### [Description of the task]
The data should be printed in full, character for character.

Data below: Begin

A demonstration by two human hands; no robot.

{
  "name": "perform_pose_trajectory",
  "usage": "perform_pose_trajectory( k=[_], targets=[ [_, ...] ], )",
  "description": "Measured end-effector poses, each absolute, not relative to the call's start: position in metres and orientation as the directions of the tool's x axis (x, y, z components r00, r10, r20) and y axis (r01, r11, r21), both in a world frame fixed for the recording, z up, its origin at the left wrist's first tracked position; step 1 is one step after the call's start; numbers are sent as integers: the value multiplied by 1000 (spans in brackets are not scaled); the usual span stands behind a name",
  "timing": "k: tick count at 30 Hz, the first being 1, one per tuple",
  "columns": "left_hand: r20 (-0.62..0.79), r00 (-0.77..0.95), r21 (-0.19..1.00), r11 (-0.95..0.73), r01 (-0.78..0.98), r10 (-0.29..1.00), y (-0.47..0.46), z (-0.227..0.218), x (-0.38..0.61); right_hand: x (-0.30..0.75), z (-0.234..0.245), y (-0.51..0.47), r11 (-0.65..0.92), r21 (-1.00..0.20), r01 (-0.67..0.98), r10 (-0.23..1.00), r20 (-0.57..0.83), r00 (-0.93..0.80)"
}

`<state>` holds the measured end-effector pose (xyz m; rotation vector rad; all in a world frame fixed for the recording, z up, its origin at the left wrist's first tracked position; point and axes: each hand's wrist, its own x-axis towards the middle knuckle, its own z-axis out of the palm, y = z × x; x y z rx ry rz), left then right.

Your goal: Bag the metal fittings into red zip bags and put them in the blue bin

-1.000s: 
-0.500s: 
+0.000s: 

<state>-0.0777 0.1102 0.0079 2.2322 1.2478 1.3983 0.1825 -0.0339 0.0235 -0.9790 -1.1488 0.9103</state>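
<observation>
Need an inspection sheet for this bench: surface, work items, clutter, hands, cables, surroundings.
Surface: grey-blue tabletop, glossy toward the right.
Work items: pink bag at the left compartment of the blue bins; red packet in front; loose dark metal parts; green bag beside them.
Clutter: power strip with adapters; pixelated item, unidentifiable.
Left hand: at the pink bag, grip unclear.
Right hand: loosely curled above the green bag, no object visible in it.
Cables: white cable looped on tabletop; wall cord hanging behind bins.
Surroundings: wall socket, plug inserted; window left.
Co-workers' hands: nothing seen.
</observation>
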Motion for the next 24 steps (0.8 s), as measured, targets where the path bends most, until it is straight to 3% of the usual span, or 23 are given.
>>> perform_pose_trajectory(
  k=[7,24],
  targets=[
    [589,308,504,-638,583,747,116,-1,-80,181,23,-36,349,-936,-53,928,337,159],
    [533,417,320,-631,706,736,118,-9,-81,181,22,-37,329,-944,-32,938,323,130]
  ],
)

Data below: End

### [Answer space]
A demonstration by two human hands; no robot.

{
  "name": "perform_pose_trajectory",
  "usage": "perform_pose_trajectory( k=[_], targets=[ [_, ...] ], )",
  "description": "Measured end-effector poses, each absolute, not relative to the call's start: position in metres and orientation as the directions of the tool's x axis (x, y, z components r00, r10, r20) and y axis (r01, r11, r21), both in a world frame fixed for the recording, z up, its origin at the left wrist's first tracked position; step 1 is one step after the call's start; numbers are sent as integers: the value multiplied by 1000 (spans in brackets are not scaled); the usual span stands behind a name",
  "timing": "k: tick count at 30 Hz, the first being 1, one per tuple",
  "columns": "left_hand: r20 (-0.62..0.79), r00 (-0.77..0.95), r21 (-0.19..1.00), r11 (-0.95..0.73), r01 (-0.78..0.98), r10 (-0.29..1.00), y (-0.47..0.46), z (-0.227..0.218), x (-0.38..0.61); right_hand: x (-0.30..0.75), z (-0.234..0.245), y (-0.51..0.47), r11 (-0.65..0.92), r21 (-1.00..0.20), r01 (-0.67..0.98), r10 (-0.23..1.00), r20 (-0.57..0.83), r00 (-0.93..0.80)"
}

`<state>` holds the measured end-effector pose (xyz m; rotation vector rad; all in a world frame fixed for the recording, z up, its origin at the left wrist's first tracked position; point and axes: each hand's wrist, its own x-axis towards the middle knuckle, its own z-axis out of the palm, y = z × x; x y z rx ry rz), left then right.

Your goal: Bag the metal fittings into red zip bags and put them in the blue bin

-1.000s: 
-0.500s: 
+0.000s: 

<state>-0.0777 0.1102 0.0079 2.2322 1.2478 1.3983 0.1825 -0.0339 0.0235 -0.9790 -1.1488 0.9103</state>
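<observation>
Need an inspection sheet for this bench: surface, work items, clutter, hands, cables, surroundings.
Surface: grey-blue tabletop, glossy toward the right.
Work items: pink bag at the left compartment of the blue bins; red packet in front; loose dark metal parts; green bag beside them.
Clutter: power strip with adapters; pixelated item, unidentifiable.
Left hand: at the pink bag, grip unclear.
Right hand: loosely curled above the green bag, no object visible in it.
Cables: white cable looped on tabletop; wall cord hanging behind bins.
Surroundings: wall socket, plug inserted; window left.
Co-workers' hands: nothing seen.
</observation>
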Motion for the next 24 steps (0.8 s), as measured, targets where the path bends most, until it is straight to 3% of the usual span, or 23 are given.
>>> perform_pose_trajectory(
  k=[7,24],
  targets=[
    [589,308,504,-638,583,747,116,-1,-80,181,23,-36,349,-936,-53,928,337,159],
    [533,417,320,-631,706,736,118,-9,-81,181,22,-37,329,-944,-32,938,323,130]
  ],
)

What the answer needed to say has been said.